The Depiction of Human Misery in Sharon Olds' 'The Food-Thief' and Adrienne Rich's 'Shattered Head'

Seminar paper from the year 2008 in the subject American Studies - Literature, grade: 1,3, Johannes Gutenberg University Mainz (Department of English and Linguistics), language: English, abstract: When it comes to women's poetry in the 20th and 21st centuries, Sharon Olds and Adrienne Rich are two of the most accomplished poets of our time. Rich became famous in the 1960s and 1970s for her engagement in (feminist) politics, as an activist, strongly committed to the use of poetry as an instrument of social change.

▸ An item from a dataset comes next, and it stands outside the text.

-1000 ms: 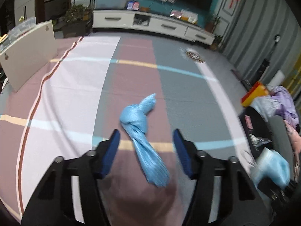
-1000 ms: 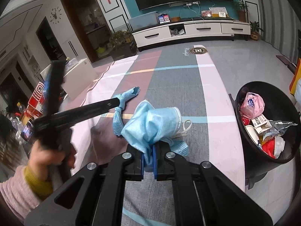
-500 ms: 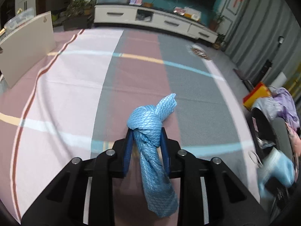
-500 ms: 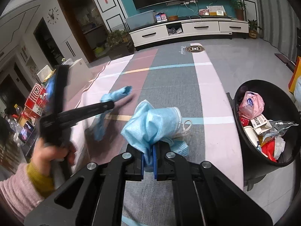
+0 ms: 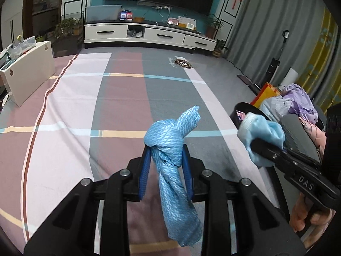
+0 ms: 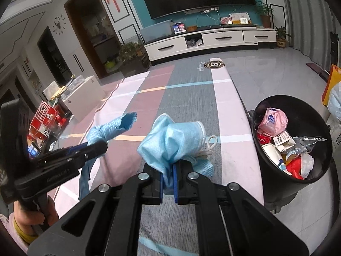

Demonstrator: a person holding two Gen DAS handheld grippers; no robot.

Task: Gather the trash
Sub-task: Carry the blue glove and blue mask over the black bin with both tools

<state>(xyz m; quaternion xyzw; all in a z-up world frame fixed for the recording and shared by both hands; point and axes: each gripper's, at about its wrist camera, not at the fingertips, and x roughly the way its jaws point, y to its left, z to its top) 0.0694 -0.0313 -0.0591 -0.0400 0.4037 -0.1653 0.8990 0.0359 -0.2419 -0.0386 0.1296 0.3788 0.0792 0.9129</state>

Olds, who was born thirteen years after Rich, is not so much known for her political engagement but rather her obsession with 'the foodlike and procreative possibilities of human bodies,' and her love for 'images of animals, soil, blood and eggs' (Ostriker 242). The sometimes physical aggressiveness of her style and provocative poems like 'The Pope's Penis' have even earned her a reputation for being pornographic. Human misery as a topic in poetry is probably as old as the genre of poetry itself, but what can be of particular interest is how such a seemingly basic human condition can be used poetically to bring across different messages. In the following analysis of Rich's poem 'Shattered Head' and Olds's 'The Food-Thief', I will exemplify how the contrasting depictions of human misery were used by the poets to convey their very different political attitudes.